Time-frequency decomposition

Consider a waveform or signal s as a function of time t. For example, a sine wave with some amplitude a and at some frequency f might be defined by

$s(t)=a\sin(2\pi ft)$ .

We can implement this mathematical function as a subroutine, usually also called a function, in the Python programming language. Since computers live in a discrete world, we’ll need to evaluate the function over some duration and at some sample rate:

def sine_wave(f, a, duration, sample_rate):
    t = np.arange(0, duration, 1/sample_rate)
    return a * np.sin(2 * np.pi * f * t), t

We can now call this function, passing it a frequency f = 261.63 Hz. We’ll ask for 0.25 s, with a sample rate of 10 kHz.

s, t = sine_wave(f=261.63,
                   a=1,
                   duration=0.25,
                   sample_rate=10e3)

This results in the following signal, commonly called a time series, which we visualize by plotting s against time t:

I’ve plotted the resulting array as a line, but it’s really a series of discrete points represented in Python as an array of numbers, beginning with these four:

array([ 0.            ,   0.1636476 , 0.32288289, 0.47341253])

Let’s plot the first 80 points:

When air vibrates at this frequency, we hear a middle C, or C4. You can hear the note for yourself in the Jupyter Notebook accompanying this article at https://github.com/seg/tutorials-2018. (The notebook also contains all the code for making the plots.) The code to render the array s as audio is very short:

from IPython.display import Audio
fs = 10e3
Audio(s, rate=fs)

This signal is only 0.25 s long, and there are already a lot of wiggles. We’d love to have seismic at this frequency! Most seismic data is only played on the lower 20 to 30 keys of an 88-key piano — indeed the lowest key is A0, which at 27.5 Hz is above the peak frequency of many older surveys.
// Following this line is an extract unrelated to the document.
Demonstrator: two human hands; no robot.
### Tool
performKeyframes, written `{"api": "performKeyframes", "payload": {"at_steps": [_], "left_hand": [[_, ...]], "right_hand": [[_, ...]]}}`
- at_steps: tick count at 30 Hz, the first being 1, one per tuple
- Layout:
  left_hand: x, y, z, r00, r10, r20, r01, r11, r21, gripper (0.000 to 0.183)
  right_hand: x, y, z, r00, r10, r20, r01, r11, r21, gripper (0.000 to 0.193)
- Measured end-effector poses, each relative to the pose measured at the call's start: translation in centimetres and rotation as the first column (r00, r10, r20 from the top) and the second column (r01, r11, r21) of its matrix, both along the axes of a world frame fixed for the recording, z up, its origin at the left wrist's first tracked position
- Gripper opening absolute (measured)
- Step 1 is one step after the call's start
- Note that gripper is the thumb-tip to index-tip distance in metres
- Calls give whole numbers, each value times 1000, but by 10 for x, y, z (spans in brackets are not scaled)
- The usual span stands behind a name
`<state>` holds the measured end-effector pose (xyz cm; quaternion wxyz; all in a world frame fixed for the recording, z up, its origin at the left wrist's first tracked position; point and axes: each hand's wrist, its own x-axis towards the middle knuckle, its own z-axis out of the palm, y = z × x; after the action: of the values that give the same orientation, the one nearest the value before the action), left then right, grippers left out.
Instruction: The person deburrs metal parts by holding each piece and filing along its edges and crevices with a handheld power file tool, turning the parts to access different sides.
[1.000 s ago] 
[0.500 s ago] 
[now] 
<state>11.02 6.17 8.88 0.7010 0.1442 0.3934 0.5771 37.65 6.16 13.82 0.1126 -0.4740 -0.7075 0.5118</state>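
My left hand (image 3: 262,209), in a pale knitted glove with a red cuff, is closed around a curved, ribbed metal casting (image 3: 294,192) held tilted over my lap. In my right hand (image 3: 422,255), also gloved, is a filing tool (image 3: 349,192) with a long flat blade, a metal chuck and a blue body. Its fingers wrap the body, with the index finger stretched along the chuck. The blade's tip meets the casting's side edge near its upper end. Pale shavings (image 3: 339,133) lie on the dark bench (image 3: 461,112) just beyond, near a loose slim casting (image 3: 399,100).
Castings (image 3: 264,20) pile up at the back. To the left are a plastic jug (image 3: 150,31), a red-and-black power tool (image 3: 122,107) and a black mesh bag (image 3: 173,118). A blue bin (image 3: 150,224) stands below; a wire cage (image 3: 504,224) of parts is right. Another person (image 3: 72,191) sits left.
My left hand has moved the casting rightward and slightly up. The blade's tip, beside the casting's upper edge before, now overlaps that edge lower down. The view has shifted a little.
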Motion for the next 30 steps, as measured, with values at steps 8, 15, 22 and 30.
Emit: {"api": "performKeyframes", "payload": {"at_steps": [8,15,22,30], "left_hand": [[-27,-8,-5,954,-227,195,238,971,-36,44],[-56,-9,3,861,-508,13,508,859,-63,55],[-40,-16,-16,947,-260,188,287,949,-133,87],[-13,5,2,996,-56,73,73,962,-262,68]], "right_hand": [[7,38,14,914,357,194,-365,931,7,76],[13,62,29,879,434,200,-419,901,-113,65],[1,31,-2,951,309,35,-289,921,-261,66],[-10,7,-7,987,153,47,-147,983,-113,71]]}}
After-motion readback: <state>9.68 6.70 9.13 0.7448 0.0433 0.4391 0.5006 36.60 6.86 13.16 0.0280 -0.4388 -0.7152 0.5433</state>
If we wanted to know the frequency of this signal, we could assume that it’s a pure tone and simply count the number of cycles per unit time. But natural signals are rarely monotones, so let’s make a more interesting signal. We can use our function to make the C-major chord with three notes (C4, E4, and G4) by passing column vectors (by reshaping the arrays) for frequency f and amplitude a:

f = np.array([261.6, 329.6, 392.0])
a = np.array([1.5, 0.5, 1])
s, t = sine_wave(f=f.reshape(3, 1),
                 a=a.reshape(3, 1),
                 duration=0.25,
                 sample_rate=10e3)

The result is a set of three sine curves 0.25 s long:

The total signal is given by the sum of the three curves:

s = np.sum(s, axis=0)

The Fourier transform

Although this mixed or polytonic signal is just the sum of three pure tones, it is no longer a trivial matter to figure out the components. This is where the Fourier transform comes in.

We won’t go into how the Fourier transform works — for what it’s worth, the best explanation I’ve seen recently is the introductory video by Grant Sanderson. The point is that the transform describes signals as mixtures of periodic components. Let’s try it out on our chord.

First we taper the signal by multiplying it by a window function. Ideal pure tones have infinite duration, and the tapering helps prevent the edges of our finite signal from interfering with the Fourier transform.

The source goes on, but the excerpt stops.